__Problem statement__. Write out each line from the data below that includes the word "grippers".
+ + + + +
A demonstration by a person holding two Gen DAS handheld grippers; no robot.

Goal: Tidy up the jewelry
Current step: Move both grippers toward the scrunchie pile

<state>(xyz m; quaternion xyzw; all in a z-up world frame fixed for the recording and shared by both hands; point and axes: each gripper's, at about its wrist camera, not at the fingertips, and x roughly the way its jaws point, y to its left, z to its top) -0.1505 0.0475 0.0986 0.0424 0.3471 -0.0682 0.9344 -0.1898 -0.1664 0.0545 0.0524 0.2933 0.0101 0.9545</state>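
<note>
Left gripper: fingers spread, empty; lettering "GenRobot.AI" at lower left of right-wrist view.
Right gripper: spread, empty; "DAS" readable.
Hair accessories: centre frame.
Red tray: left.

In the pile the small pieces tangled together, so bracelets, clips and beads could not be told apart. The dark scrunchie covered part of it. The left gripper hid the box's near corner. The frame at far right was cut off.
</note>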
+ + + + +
__Written solution__.
A demonstration by a person holding two Gen DAS handheld grippers; no robot.
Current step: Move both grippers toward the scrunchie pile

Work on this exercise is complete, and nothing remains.